AUTUMN AND THE INNER HARVEST

These are the four seasons of the heart. Several seasons can be present simultaneously in the heart, though usually, at any one time, one season is dominant in your life. It is customary to understand autumn as synchronous with old age. In the autumntime of your life, your experience is harvested. This is a lovely backdrop against which we can understand aging. Aging is not merely about the body losing its poise, strength, and self-trust. Aging also invites you to become aware of the sacred circle that shelters your life. Within the harvest circle, you are able to gather lost moments and experiences, bring them together, and hold them as one. In actual fact, if you can come to see aging not as the demise of your body but as the harvest of your soul, you will learn that aging can be a time of great strength, poise, and confidence. To understand the harvest of your soul against the background of seasonal rhythm should give you a sense of quiet delight at the arrival of this time in your life. It should give you strength and a sense of how the deeper belonging of your soul-world will be revealed to you.

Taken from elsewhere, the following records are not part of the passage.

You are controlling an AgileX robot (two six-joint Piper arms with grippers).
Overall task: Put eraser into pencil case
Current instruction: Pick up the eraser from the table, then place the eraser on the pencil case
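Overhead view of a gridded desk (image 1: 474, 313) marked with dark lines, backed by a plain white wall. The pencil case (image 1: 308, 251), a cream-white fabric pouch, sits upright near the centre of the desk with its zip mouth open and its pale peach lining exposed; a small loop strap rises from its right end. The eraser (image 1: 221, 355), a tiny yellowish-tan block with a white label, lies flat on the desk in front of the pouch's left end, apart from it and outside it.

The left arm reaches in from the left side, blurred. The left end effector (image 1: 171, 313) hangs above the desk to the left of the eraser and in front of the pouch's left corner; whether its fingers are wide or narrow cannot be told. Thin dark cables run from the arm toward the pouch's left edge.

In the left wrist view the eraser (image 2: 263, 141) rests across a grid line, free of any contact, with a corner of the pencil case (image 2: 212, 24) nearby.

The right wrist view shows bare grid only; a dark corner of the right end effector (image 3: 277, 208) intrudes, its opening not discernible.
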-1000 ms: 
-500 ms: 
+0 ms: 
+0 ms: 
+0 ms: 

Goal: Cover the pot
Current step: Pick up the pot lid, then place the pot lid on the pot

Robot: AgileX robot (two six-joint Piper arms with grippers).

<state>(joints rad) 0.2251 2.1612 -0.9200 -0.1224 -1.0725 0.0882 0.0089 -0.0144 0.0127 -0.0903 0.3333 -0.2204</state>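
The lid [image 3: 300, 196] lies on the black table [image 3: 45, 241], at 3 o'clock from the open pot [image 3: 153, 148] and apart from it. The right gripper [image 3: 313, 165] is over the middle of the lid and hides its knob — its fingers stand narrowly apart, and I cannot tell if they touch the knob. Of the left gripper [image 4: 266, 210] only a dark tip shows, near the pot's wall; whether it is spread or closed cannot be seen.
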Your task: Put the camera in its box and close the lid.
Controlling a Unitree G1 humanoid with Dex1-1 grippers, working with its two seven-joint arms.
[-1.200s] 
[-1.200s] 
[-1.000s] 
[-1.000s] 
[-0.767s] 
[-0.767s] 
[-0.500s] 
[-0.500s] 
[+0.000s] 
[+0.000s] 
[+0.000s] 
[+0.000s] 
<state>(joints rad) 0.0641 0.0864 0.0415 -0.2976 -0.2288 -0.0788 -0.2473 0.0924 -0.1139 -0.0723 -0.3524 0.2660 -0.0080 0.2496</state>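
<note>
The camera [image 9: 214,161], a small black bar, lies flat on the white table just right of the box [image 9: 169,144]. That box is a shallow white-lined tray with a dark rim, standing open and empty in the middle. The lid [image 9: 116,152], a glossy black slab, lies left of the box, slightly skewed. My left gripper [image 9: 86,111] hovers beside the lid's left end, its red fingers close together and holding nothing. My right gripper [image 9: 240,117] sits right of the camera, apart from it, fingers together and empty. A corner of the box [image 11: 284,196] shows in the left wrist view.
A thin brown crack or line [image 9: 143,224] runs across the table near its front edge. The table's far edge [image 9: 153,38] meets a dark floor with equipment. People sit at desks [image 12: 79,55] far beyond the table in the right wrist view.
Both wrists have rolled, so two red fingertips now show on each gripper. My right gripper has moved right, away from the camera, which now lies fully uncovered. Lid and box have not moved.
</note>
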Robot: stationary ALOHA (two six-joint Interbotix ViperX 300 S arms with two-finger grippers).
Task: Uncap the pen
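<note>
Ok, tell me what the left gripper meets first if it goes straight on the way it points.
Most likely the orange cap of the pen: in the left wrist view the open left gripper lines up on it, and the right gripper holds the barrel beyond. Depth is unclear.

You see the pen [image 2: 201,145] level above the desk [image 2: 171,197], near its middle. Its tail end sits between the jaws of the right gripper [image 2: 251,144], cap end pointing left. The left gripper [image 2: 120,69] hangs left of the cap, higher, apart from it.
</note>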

Even though the body ages, diminishes, becomes frail, weak, and ill, the shelter of the soul around the body always embraces that fragility tenderly. That the body is in the soul is a great consolation and shelter. As your body ages, you can become aware of how your soul enfolds and minds your body; and the panic and fear often associated with aging can fall away from you. This can bring you a deeper sense of strength, belonging, and poise. Aging is so frightening because it seems that your autonomy and independence are forsaking you against your will. To the young, old people seem ancient. When you begin to age yourself, you recognize how incredibly quickly time is moving. But the only difference between a young person at the height of their exuberance and a very old person who is frail and physically wasted is time.

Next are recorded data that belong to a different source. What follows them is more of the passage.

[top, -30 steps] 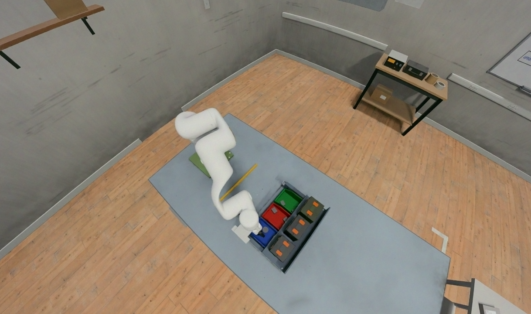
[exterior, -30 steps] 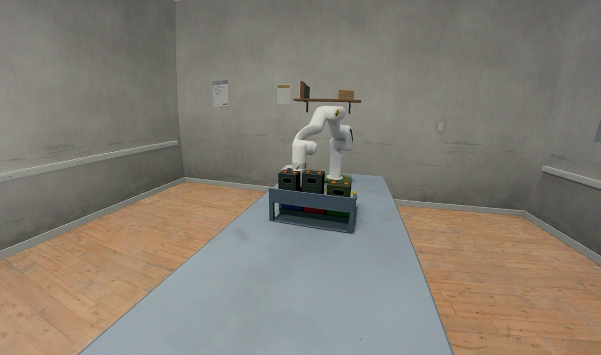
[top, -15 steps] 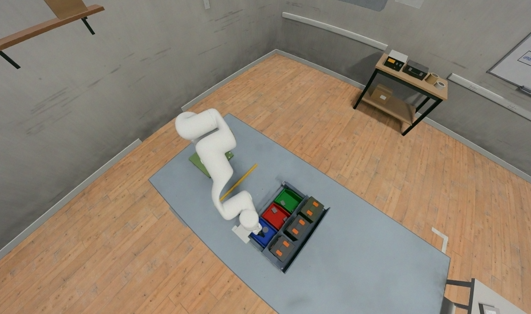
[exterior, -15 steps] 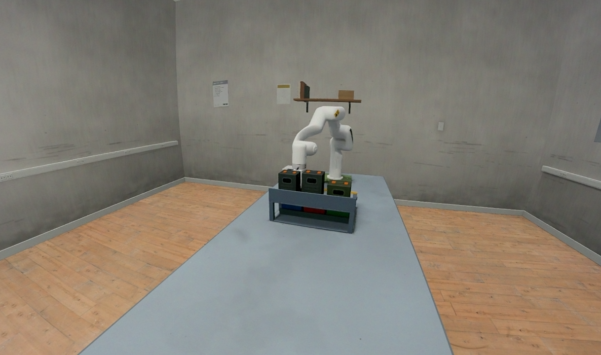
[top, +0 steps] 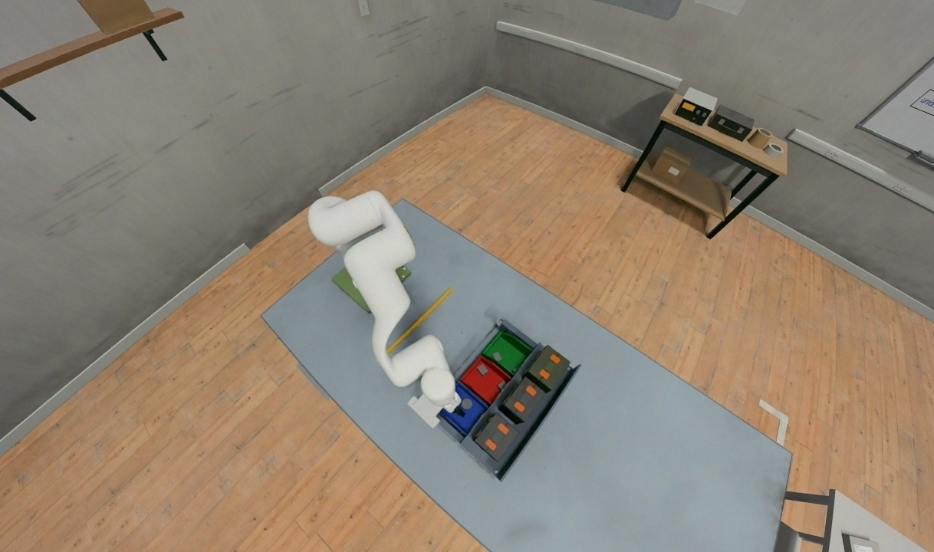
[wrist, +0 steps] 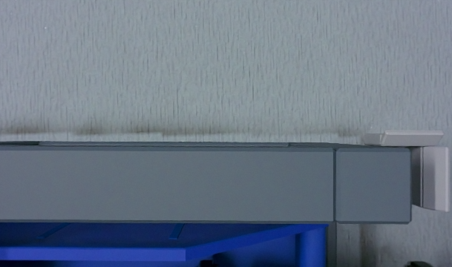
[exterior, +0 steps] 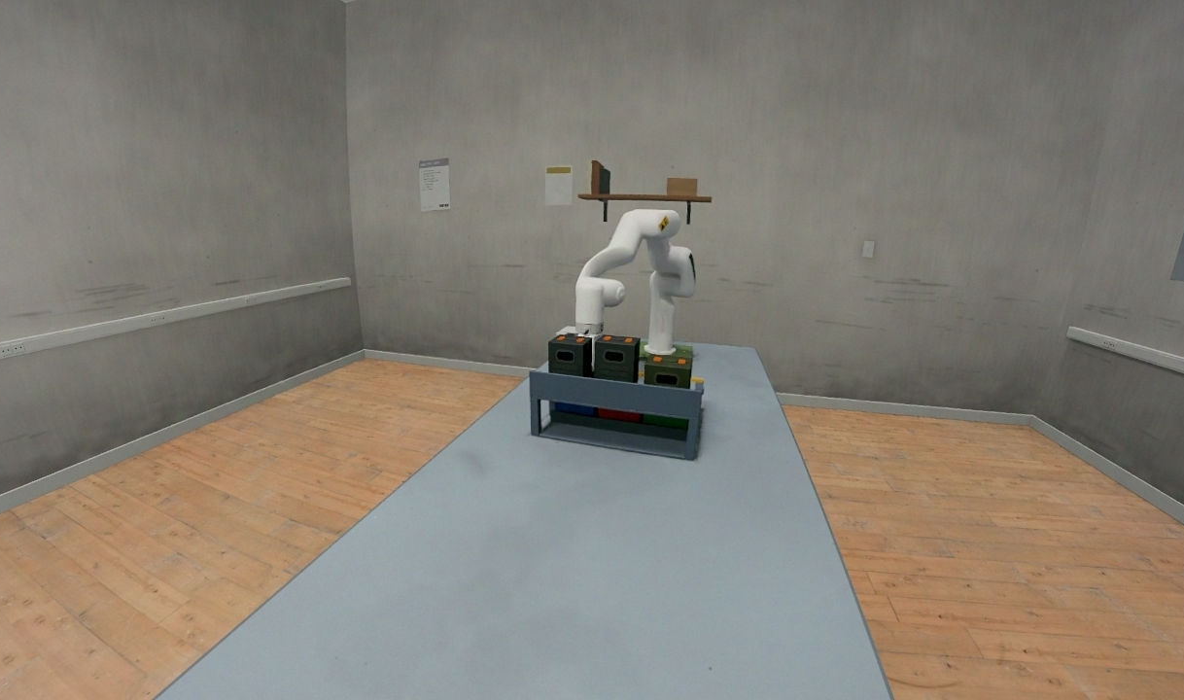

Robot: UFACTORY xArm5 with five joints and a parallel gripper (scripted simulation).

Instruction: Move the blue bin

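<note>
The blue open bin (top: 465,410) stands on the lower tier of the grey shelf (top: 505,396), at the end nearest my arm, with a small grey part in it. It shows as a blue strip under the rail in the exterior view (exterior: 574,408). In the wrist view the blue bin (wrist: 155,245) lies just below the shelf's grey rail (wrist: 196,183). My gripper (top: 453,407) points down over the bin's near wall. Its fingers stand wide apart and are mostly hidden by the wrist. I see nothing held between them.
A red bin (top: 485,379) and a green bin (top: 506,352) stand beside the blue one. Three dark bins (top: 523,400) with orange parts stand on the upper tier. A white block (top: 422,410) sits at the shelf's corner. A yellow bar (top: 421,320) lies near the arm's base.
</note>
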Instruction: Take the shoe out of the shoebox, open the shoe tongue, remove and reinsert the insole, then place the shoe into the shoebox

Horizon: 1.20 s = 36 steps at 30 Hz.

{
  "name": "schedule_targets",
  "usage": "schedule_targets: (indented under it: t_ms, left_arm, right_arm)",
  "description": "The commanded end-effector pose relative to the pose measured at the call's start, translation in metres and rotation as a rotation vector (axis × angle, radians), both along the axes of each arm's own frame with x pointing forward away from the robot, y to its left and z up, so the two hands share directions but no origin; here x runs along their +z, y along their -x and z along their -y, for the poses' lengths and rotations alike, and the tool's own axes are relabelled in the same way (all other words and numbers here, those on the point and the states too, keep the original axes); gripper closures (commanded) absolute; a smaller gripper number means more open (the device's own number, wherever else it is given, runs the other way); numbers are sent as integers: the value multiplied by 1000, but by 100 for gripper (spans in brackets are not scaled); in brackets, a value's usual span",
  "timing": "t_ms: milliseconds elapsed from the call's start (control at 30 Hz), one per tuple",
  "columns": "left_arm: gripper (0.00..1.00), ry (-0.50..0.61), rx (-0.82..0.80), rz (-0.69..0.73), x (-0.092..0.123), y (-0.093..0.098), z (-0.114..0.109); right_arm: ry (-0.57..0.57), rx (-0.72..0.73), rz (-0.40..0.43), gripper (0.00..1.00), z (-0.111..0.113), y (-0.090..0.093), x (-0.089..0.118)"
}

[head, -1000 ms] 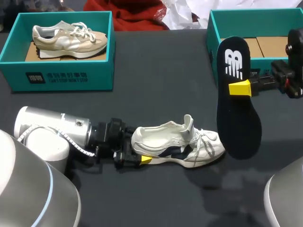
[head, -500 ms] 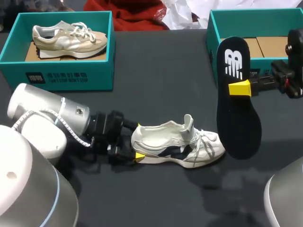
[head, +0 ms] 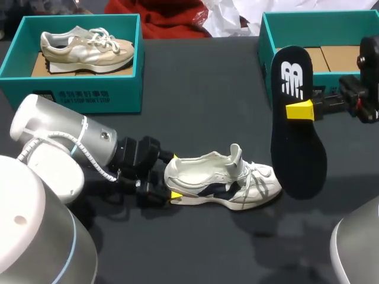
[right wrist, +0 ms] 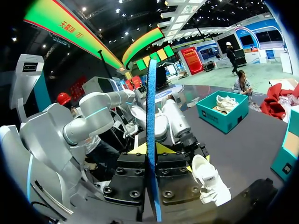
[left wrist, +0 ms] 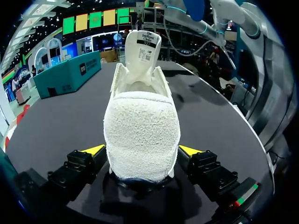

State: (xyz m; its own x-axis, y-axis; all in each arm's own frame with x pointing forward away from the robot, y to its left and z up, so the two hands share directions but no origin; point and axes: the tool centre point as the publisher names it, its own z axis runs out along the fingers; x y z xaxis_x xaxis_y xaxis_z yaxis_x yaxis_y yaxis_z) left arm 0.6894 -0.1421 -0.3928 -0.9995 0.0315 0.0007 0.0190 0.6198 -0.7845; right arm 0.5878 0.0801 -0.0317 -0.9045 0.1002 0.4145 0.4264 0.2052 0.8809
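The insole [head: 296, 148] carries a white logo [head: 291, 80] on its black top face; its edge appears blue in the right wrist view. It is a flat, elongated oval held upright above the table [head: 201, 89], clear of the surface, between the right shoebox [head: 266, 41] and the toe of the white shoe [head: 219, 180]. The right gripper [right wrist: 152, 149] is clamped on the insole, 1 finger on each face. The white shoe stands on its sole on the table, outside both boxes, with dark side panels, white laces and a fleecy heel lining. Its tongue [left wrist: 142, 44] stands raised and bears a printed label [left wrist: 145, 50]. The left gripper [left wrist: 142, 151] grips the heel, 1 yellow tip pressed against each side. The right shoebox is teal with a brown cardboard floor. The left shoebox [head: 77, 94], also teal, has white print on its front wall and contains 1 beige shoe [head: 86, 47]. The table surface is matte black.
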Motion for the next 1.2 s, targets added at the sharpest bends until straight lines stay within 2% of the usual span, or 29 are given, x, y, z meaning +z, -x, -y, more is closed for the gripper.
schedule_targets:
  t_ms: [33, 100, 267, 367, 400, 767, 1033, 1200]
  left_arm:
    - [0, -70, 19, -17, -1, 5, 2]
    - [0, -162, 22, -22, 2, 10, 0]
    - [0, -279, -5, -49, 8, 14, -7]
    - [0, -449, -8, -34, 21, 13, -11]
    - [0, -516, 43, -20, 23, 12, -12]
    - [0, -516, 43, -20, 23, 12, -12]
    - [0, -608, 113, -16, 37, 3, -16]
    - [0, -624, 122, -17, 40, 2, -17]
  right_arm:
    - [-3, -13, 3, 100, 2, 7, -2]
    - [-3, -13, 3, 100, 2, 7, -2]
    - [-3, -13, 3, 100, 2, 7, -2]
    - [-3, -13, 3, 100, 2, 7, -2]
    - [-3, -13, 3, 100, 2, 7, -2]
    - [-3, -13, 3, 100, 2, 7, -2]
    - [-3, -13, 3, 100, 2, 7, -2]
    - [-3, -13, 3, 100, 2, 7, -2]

One of the greatest mysteries in life is the mystery of time. Everything that happens to us, happens to us in and through time. Time is the force that brings every new experience to the door of your heart. All that happens to you is controlled and determined by time. The poet Paul Murray speaks of the moment as “the place of pilgrimage to which I am a pilgrim.”

Time opens up and opens out the mystery of the soul. The transience and the mysteries that time unfolds have always filled me with reverence and wonder. This found expression in one of my poems, called “Cottage”:

I sit alert

behind the small window

of my mind and watch

the days pass, strangers

who have no reason to look in.

Time in this sense can be very frightening. All around the human body is nothingness; that nothingness is the air element. There is no obvious, physical protection around your body, therefore anything can approach you at any time, from any direction. The clear empty air will not stop the arrows of destiny from lodging in your life. Life is incredibly contingent and unexpected.

TRANSIENCE MAKES A GHOST OF EXPERIENCE

One of the loneliest aspects of time is transience. Time passes and takes everything away. This can be consoling when you are suffering and going through a lonely, searing time. It is encouraging to be able to say to yourself, This, too, will pass. But the opposite is also true when you are having a lovely time and are really happy; you are with the person you love, and life could not be better. On such a perfect evening or day, you secretly say to your heart, God I wish this could continue forever. But it cannot; this, too, comes to an end. Even Faust begged the moment to stay: “Verweile doch, Du bist so schon”—that is, “Linger awhile, for you are so beautiful.”